◆ Aim of the exercise: For the material below, return exactly the lines starting at the line containing "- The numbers" and ending at the line containing "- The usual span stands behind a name", both ends included, and no others.
★ ★ ★ ★
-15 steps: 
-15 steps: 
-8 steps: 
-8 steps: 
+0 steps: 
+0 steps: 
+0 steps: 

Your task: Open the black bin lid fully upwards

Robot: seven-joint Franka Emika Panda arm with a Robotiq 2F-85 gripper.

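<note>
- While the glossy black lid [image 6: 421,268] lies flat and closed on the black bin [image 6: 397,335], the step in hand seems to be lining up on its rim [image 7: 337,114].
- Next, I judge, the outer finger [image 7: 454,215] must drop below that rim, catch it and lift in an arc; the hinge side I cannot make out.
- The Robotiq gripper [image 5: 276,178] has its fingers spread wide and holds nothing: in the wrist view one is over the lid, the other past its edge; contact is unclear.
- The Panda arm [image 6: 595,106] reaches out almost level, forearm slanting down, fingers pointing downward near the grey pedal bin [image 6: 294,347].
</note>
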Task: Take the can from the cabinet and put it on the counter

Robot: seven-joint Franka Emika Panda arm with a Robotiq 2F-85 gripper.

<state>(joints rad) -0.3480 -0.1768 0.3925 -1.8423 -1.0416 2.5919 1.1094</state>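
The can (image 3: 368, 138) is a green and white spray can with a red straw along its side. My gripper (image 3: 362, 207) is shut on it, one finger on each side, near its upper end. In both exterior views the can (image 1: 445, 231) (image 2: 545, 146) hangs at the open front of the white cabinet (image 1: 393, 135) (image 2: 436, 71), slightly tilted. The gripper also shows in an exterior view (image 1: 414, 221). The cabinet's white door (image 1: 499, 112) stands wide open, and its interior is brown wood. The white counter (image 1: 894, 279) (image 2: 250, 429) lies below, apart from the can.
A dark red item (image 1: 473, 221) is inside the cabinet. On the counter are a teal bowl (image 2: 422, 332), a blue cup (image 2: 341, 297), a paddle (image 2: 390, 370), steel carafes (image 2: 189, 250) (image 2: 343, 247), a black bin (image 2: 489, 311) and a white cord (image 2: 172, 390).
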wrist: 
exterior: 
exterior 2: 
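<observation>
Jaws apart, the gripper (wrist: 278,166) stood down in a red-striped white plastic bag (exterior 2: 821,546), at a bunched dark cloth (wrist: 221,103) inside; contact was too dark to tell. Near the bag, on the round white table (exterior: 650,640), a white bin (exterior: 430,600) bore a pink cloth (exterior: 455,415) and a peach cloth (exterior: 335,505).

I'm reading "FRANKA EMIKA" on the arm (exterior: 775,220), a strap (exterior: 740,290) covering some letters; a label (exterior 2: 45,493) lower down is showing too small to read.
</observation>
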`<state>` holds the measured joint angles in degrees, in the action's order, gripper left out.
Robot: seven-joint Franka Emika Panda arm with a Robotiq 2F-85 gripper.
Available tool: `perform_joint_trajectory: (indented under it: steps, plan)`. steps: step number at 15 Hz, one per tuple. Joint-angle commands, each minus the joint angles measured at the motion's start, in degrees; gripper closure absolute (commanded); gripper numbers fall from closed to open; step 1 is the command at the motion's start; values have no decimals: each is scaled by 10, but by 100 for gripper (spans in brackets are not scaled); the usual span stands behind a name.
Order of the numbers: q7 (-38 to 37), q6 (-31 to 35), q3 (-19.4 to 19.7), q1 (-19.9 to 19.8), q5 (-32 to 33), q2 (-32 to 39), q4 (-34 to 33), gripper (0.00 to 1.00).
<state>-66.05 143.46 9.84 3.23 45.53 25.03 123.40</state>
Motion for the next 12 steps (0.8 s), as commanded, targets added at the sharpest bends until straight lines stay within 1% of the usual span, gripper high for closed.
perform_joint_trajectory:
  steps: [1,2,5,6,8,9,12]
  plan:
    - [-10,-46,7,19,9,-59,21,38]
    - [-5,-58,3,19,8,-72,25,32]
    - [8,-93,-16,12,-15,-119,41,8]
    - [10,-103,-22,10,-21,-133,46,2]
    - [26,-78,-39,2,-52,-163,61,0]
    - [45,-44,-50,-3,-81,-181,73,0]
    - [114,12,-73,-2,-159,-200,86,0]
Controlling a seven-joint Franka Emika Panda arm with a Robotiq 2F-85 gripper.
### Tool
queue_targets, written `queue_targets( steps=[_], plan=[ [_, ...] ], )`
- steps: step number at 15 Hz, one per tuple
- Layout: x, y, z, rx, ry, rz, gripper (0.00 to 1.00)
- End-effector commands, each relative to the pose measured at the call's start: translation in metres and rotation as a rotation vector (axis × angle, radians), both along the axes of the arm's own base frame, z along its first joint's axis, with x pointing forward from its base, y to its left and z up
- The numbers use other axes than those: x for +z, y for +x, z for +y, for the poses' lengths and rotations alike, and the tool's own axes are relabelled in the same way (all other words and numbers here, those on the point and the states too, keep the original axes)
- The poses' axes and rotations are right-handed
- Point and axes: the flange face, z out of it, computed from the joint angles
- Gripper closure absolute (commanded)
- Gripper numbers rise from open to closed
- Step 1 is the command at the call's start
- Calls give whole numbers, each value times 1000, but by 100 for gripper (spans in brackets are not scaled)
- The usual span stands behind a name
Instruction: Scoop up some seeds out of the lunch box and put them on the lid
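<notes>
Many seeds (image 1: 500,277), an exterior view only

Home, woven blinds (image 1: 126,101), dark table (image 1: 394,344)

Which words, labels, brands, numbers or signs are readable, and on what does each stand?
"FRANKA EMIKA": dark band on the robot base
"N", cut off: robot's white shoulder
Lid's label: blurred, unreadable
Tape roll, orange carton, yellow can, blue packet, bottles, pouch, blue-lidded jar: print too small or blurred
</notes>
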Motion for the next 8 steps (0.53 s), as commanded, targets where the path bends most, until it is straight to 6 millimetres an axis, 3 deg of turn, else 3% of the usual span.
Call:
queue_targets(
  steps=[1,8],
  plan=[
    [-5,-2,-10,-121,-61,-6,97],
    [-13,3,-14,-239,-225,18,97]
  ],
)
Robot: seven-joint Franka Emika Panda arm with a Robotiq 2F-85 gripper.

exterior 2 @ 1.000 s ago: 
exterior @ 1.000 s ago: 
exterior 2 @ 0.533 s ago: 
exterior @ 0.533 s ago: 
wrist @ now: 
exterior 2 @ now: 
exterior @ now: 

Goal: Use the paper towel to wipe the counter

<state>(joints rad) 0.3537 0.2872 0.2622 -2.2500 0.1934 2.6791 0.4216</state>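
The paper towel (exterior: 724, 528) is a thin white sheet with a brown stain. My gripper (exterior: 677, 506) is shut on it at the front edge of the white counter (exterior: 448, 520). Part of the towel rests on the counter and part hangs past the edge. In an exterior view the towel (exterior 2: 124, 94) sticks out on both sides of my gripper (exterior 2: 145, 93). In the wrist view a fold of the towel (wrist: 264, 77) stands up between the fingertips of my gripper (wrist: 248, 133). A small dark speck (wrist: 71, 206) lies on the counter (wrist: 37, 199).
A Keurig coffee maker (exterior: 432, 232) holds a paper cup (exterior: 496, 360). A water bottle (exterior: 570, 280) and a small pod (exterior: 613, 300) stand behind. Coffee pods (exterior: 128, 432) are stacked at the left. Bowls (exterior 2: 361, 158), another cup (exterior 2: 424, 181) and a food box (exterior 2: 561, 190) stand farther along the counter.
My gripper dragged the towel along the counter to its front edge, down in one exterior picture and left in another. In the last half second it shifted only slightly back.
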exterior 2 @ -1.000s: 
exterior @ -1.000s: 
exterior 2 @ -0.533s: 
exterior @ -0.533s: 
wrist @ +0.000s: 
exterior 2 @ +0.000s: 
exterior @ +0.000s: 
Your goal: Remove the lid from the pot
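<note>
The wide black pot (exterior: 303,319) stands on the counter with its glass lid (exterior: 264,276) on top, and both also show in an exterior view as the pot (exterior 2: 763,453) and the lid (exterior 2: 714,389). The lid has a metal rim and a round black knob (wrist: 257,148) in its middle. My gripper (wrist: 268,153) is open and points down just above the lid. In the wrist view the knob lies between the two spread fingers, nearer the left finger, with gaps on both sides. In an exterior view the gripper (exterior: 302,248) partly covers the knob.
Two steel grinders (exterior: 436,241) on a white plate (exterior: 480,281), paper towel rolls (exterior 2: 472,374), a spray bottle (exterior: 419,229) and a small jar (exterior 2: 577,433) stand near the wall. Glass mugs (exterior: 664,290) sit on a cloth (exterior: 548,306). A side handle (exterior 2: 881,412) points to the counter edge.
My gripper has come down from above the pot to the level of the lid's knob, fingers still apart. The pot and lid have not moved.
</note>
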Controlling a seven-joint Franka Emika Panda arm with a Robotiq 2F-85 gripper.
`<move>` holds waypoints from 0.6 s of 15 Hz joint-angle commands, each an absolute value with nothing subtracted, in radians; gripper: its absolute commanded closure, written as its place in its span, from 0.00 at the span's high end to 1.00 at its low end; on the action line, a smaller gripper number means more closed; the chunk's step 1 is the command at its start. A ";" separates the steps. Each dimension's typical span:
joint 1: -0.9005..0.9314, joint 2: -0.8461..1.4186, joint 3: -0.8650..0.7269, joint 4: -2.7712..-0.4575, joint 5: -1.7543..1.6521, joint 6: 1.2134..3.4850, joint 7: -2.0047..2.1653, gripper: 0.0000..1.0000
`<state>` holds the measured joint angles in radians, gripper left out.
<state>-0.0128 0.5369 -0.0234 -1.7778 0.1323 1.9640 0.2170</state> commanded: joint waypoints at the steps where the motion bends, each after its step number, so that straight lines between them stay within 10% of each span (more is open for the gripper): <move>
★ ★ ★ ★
◆ Solution for this exercise:
- The numbers use other axes than those: x for +z, y for +x, z for +y, for the poses' lengths and rotations alike, and the tool's own axes are relabelled in the same way (all other words and numbers here, those on the point and the states too, keep the original axes)
- The poses' axes and rotations are right-handed
- Point and axes: the flange face, z out of it, computed from the joint angles
- Gripper closure absolute (commanded)
- Gripper numbers rise from open to closed
- Step 1 is the command at the call's start
- Calls give whole numbers, each value times 1000, but by 100 for gripper (spans in brackets are not scaled)
- The usual span stands behind a name

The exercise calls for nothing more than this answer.